Oui. Ils doivent pouvoir savoir que tel médecin a fait sa formation postgraduée en Suisse, en Finlande ou en Espagne: cela doit être clairement spécifié. C’est une information très importante pour les patients, sachant que de toute façon, on ne pourra plus aller contre les bilatérales.

La formation joue-t-elle un rôle sur l’économie de la santé?

Oui. Moins bien un médecin est formé, plus il va coûter cher. Il y a une relation clairement établie entre les compétences professionnelles d’un médecin et les principes d’économicité dans la pratique de la médecine. Dès lors, puisqu’on ne peut pas jouer sur les droits d’installation, on doit exiger que les patients puissent connaître la formation reçue par leur médecin. C’est quelque chose de tout à fait légitime.

Comment cette information du patient peut-elle se concrétiser dans la pratique?

Elle devrait apparaître sur la plaque du médecin apposée sur l’immeuble où il pratique. Par exemple, au lieu de lire simplement spécialiste en gastro-entérologie, ce qui ne dit pas grand chose au commun des mortels, on préciserait formation suisse, formation autrichienne ou formation finlandaise, et de la sorte le patient saura un peu mieux à qui il a affaire.

Est-ce que les associations professionnelles partagent votre souci?

Oui, elles souhaitent promouvoir un label de qualité suisse, ce qui est normal: lorsqu’on vend des montres, on met tout naturellement en avant le label de qualité suisse. Nous n’avons pas à rougir dnotre formation médicale, et je trouve normal que les gens qui passent à travers cette formation puissent s’en prévaloir.

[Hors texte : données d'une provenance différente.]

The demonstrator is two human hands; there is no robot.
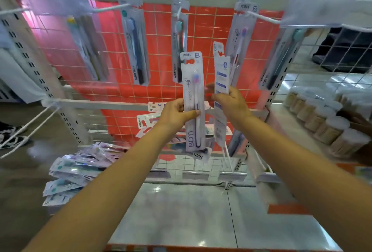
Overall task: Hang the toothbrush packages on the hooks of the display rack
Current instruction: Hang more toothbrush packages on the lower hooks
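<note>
My left hand [177, 114] grips a white toothbrush package [192, 82] upright at its middle, front side towards me, a purple-headed brush inside. Right beside it my right hand [231, 103] holds a second package [221, 74], back side towards me, also upright. Both are raised in front of the wire display rack [159, 36]. Several packages hang from the rack's white hooks: a dark-blue brush [135, 50], a teal-headed one [179, 36], a pink-headed one [240, 40] and one at the right [281, 60]. A white hook [261, 17] juts out at the upper right.
A pile of loose toothbrush packages [80, 169] lies on the lower shelf at the left, more [149, 119] behind my hands. Two bare hooks [30, 129] stick out at the left. Jars with white lids [326, 119] line the shelf at the right. A grey shelf board [201, 211] spreads below.
</note>
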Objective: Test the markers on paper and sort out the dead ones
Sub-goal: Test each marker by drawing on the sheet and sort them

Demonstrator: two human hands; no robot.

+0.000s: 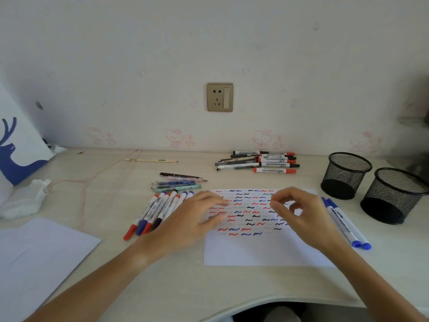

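Head view: both hands point(197, 219) point(301, 214) loose-fingered, gripping nothing, over scribbled paper point(260, 249); two blue markers point(343, 223) lengthwise, caps nearward.

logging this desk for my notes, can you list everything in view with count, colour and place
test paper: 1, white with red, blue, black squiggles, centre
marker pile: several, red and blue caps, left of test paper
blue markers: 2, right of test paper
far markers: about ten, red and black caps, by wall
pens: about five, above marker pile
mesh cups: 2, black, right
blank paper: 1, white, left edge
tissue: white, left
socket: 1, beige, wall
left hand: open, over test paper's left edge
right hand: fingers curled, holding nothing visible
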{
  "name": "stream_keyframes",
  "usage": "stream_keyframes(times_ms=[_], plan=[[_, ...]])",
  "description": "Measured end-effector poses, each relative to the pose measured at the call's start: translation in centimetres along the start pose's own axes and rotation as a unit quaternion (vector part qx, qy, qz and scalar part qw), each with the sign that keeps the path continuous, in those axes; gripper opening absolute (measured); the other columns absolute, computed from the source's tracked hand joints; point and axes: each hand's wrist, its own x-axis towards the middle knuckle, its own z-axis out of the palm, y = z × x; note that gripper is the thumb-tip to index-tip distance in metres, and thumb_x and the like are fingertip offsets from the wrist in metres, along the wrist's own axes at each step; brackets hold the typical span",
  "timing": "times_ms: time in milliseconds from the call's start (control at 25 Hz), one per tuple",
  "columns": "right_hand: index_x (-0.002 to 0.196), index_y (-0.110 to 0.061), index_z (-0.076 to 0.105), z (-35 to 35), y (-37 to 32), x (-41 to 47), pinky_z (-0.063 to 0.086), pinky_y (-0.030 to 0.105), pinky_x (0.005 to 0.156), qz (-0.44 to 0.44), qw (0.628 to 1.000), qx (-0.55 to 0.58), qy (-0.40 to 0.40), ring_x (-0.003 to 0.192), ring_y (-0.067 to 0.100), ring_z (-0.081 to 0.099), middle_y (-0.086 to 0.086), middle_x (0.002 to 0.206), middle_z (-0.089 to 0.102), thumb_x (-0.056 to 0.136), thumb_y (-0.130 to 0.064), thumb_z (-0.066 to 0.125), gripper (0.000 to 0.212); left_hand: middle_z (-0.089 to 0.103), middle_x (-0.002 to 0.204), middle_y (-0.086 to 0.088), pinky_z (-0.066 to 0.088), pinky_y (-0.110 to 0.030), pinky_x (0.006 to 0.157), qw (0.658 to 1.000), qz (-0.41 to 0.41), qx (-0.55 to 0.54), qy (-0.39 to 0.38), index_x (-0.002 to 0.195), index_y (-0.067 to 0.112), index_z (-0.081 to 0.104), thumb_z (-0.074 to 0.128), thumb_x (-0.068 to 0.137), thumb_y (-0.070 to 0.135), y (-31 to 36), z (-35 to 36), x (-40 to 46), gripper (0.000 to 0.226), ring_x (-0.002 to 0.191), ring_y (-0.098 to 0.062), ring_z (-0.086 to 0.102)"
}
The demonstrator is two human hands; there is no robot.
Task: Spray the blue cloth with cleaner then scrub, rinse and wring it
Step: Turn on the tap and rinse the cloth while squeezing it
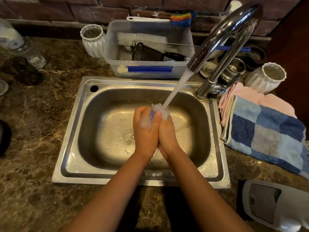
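- Hiding most of the blue cloth (152, 114), the two hands were pressed together over the middle of the sink (70, 136); only a small blue patch showed between the fingers, under white suds.
- How much cloth lay inside the hands could not be made out.
- Both forearms ran out of the bottom edge of the head view, so nothing above them showed.
- At the far left of the sink, glassware on the countertop (41, 114) was dark and cut by the frame edge; what it was could not be told.
- Right of the sink and nearest the camera, a grey and white object (274, 205) was cut off at the corner and hard to identify.
- The left hand (145, 129) was curled closed on the blue cloth, foam on its knuckles.
- The right hand (167, 131) was closed against the left, gripping the same cloth, palm to palm.
- Water (177, 87) from the tap (224, 36), mounted at the sink's back right corner, struck the fingertips and the cloth.
- Behind the sink stood a clear plastic tub (150, 71) holding a white bottle brush (142, 40) and a black mesh strainer (147, 52).
- White ribbed vases stood behind the sink: one (92, 41) to the tub's left, one (267, 77) right of the tap.
- Just right of the sink lay a blue checked towel (267, 131) over a pink cloth (247, 96).
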Motion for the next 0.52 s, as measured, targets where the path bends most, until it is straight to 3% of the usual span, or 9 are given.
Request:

Certains pourraient vous accuser de pratiques discriminatoires...

... Disons de distorsion de la concurrence. Mais j’ai pris des avis de droit, et la forme de la motion par laquelle je propose cette idée permet précisément d’en étudier tous les aspects. Dans l’idéal, le principe que je propose devrait s’étendre à toute la Suisse.

Genève, Eldorado médical?

La clause du besoin pour l’installation de nouveaux médecins en Suisse a été instituée dans les années 2000, essentiellement pour faire face à un afflux de médecins allemands en Suisse alémanique. Elle a été levée en 2010 pour les médecins de premier recours (généralistes), et en 2012 pour les spécialistes.

Il s’est ensuivi un grand nombre de demandes, en particulier à Genève, puisque les accords bilatéraux donnent cette opportunité aux médecins en provenance des pays de l’UE. Ceux-ci reçoivent un diplôme de praticien fédéral – même si leur formation est généralement moins longue que celle des médecins formés en Suisse: il y a une équivalence des titres sur la forme, sinon sur le fond. Ce vif attrait pour l’exercice de la médecine en Suisse s’explique notamment par des possibilités de gain bien plus élevées en Suisse que dans l’Union européenne, et en particulier à Genève. Ainsi, depuis janvier, non moins de 120 demandes ont été déposées au bout du lac!

Ces demandes émanent surtout de spécialistes, ce qui explique que, paradoxalement, le canton de Genève – comme son voisin vaudois – souffre d’une pénurie de médecins de premier recours (surtout hors des régions urbaines), et d’une pléthore de spécialistes, notamment de cardiologues. Dans le contexte politique des relations entre la Suisse et l’UE, un retour à la clause du besoin paraît exclu. En revanche, les cantons pourraient favoriser l’installation de médecins dans les régions excentrées, où la pénurie de généralistes est criante, et dissuader l’installation de spécialistes là où il y en a déjà trop.